Threats, vandalism after bears shot at Tahoe
TAHOE CITY – Russell and Diane Tonda had just finished cleaning the damage caused to their home by a family of bears when they were hit by more damage – this time caused by humans.
The family’s use of a depredation permit to kill the three bears Feb. 4 sparked hundreds of angry calls to the Tahoe-area BEAR League, and the killings might also have led to the vandalism, which Diana Tonda estimated at $2,300 in damages.
Windows were smashed, fan blades broken, lighting fixtures torn from the walls, wine bottles broken over the kitchen counter and the cabinets that weren’t ruined by the bears were destroyed. The wires and gas lines cut on their snowblower confirmed that the damage wasn’t done by bears.
The vandalism was discovered on Feb. 26 by a housekeeper, and the Tondas reported the crime to the Placer County Sheriff’s Office last week. There are currently no suspects in the case, according to sheriff’s deputies. However, deputies did tell the Tondas they would patrol the area more regularly.
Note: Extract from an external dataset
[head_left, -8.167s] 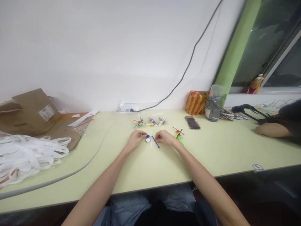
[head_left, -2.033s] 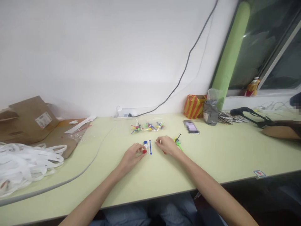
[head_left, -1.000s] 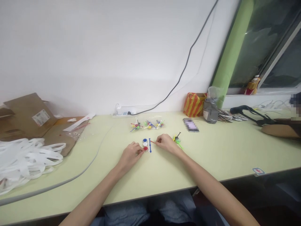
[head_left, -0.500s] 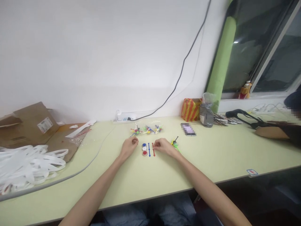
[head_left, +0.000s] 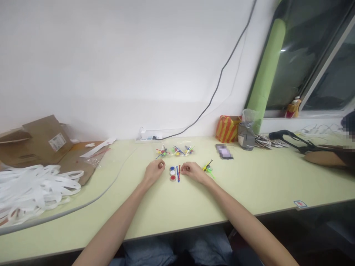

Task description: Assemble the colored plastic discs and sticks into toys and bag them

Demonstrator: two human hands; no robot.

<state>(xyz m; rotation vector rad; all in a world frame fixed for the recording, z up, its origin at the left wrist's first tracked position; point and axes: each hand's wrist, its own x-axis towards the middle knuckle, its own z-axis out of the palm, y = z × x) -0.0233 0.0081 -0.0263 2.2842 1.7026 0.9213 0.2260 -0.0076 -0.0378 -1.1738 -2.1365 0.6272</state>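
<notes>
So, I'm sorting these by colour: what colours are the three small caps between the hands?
Blue, white and red caps, far to near, in the head view.

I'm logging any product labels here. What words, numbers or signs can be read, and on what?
None can be read.
White label on the cardboard box: print too small.
Sticker at the table edge: red mark, illegible.
Bottle on the sill: label blurred.
</notes>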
Ann Bryant, executive director of the animal-advocacy BEAR League, said that after the Feb. 4 shootings of the mother bear and her two cubs she received hundreds of irate calls. Some of them threatened to do harm to the Tondas and their property.
“I told those people who threatened violence: ‘Don’t you do it. It’s illegal and it’s a nasty thing to do. And besides I’ll get blamed,'” Bryant said.
She called the Tondas at their home in Granite Bay to warn them of the threats and suggested they hire a security company to patrol their home at night.
After hearing of the vandalism last week through Placer County District Attorney Chris Cattran, who is looking into the possibility of filing legal charges against the Tondas and the hunters they hired, Bryant said she was appalled and had no idea who committed the crimes.